Logan Blvd Bridge named in Honor of Danny M. Greene
When I read in the Banner that they were replacing the Logan Boulevard Bridge that runs over Cherry Tree and Mount Gay, I immediately thought of my friend Danny Greene. Danny was killed in Vietnam near Khe Sanh on May 9, 1967 alone with 23 others that day. Danny put his initials under the bridge in 1964. We used the two center I-beams to crawl over to the top of the pier near the road. Using the mud on the pier, we put our initials on the right center I-beam high up out of the weather. We then continued to use the two center I-beams to cross over Island Creek to go down on the other side. During our last summer in Logan, he and I used to hang out under the bridge admiring all of the cool cars going by. Since Danny was the only vet killed in Vietnam from Mount Gay, it occurred to me that it would be very nice if the new bridge could be named in his honor. This would be especially nice since he put his initials on the old bridge. I remembered that Kyle Workman served as the Executive Director of the Foundation/Commission to build the Veterans Memorial at Charleston so I emailed Kyle asking for his help. Kyle graciously got involved and emailed Governor Tomblin. Kyle received the reply below and suggested that I post it on this site to encourage people to get involved and contact their representatives.
Dear Mr. Workman,
Thank you for your email to Governor Tomblin on behalf of Mr. Frank Thompson regarding the procedure for naming the Mt. Gay bridge in memory of Mr. Danny Greene. Your email was forwarded to this Division for reply.
Many individuals wish to have a road or bridge named in honor of some particular person or persons. The West Virginia Division of Highways (WVDOH) has no objections to such requests. In order to assure that requests for naming are considered equitably and consistently, we have agreed with the West Virginia Legislature that the naming of a facility requires a Concurrent Resolution from both Houses. This Resolution also establishes an official name for the road or bridge, and ensures that the name cannot be changed in the future. Any Senator or Delegate may sponsor such a Resolution.
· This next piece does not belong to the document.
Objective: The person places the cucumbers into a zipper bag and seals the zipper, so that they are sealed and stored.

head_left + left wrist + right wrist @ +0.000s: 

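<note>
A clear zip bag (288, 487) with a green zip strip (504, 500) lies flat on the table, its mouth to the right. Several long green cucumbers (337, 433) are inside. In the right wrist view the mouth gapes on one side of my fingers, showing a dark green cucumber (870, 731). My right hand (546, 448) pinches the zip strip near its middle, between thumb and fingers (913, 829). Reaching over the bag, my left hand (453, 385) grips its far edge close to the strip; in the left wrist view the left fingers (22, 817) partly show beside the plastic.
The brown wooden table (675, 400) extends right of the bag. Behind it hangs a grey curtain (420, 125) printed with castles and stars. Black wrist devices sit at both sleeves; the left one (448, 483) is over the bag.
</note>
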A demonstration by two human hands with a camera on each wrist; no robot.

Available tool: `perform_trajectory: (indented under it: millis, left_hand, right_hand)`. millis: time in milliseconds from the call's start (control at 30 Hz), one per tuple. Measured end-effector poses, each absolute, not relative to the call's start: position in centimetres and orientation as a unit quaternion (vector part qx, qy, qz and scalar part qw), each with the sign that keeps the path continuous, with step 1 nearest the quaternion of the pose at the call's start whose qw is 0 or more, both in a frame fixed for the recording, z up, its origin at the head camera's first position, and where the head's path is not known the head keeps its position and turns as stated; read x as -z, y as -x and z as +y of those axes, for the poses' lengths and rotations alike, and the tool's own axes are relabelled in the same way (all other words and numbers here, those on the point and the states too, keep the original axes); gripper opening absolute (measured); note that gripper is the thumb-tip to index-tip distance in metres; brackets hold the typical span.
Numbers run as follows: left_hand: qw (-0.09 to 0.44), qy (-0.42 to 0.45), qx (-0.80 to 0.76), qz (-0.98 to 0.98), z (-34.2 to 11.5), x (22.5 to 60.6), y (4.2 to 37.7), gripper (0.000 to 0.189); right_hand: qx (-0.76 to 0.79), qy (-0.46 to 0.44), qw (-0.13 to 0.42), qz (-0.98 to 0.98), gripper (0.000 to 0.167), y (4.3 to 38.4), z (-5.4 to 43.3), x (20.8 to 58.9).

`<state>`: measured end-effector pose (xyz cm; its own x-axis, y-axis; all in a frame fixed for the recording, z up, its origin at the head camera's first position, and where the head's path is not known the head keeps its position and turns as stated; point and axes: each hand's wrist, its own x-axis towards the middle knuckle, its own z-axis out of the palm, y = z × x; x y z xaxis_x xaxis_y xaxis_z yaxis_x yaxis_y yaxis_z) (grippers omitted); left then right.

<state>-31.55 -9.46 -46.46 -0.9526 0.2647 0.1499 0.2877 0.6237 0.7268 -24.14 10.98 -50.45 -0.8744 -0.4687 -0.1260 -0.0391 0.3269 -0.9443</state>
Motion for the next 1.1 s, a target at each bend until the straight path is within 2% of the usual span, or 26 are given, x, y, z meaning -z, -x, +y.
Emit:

Therefore, should you wish to initiate the naming process, may I suggest you contact a member of the Legislature about sponsoring the necessary Resolution. Once the Resolution has passed, the WVDOH will erect the necessary signs as expeditiously as possible.
Thank you again for your email and your interest in our programs. Should need any additional information, please feel free to contact me.
Matthew H. Skiles, P.E.
West Virginia Division of Highways
Traffic Engineering Division
Building 5, Room A-550
1900 Kanawha Blvd., East
Charleston, WV 25305
phone: (304) 558-7423
fax: (304) 558-1209
Please help preserve Danny’s memory and contact your representatives.
The Mt. Gay Blvd. Bridge dedication was held at 11 am at the bridge on May 26th, 2013. A special thanks to everyone who contacted their representatives and to Delegate Rupert Phillips for sponsoring the resolution.
The excerpt below courtesy of the www.virtualwall.org.
On 09 May 1967 elements of Fox Company, 2/3 Marines, were patrolling to the west of Khe Sanh, moving from Hill 881N toward Hill 778. As the Marines approached Hill 778, heavy underbrush forced them to divert from their intended track into a gully. Rather than remain in the lower ground, Fox 2/3 climbed the southern slope toward higher ground, where they were engaged by NVA troops intent on crossing the gully from south to north.
The meeting engagement on the hillside quickly grew into a full-fledged battle fought in difficult terrain largely covered in six-foot-tall elephant grass. By the time the fight ended, Fox 2/3 had lost 22 Marines and 2 Navy Corpsmen, with many more wounded – and the NVA had withdrawn back into the jungles and tall grasses.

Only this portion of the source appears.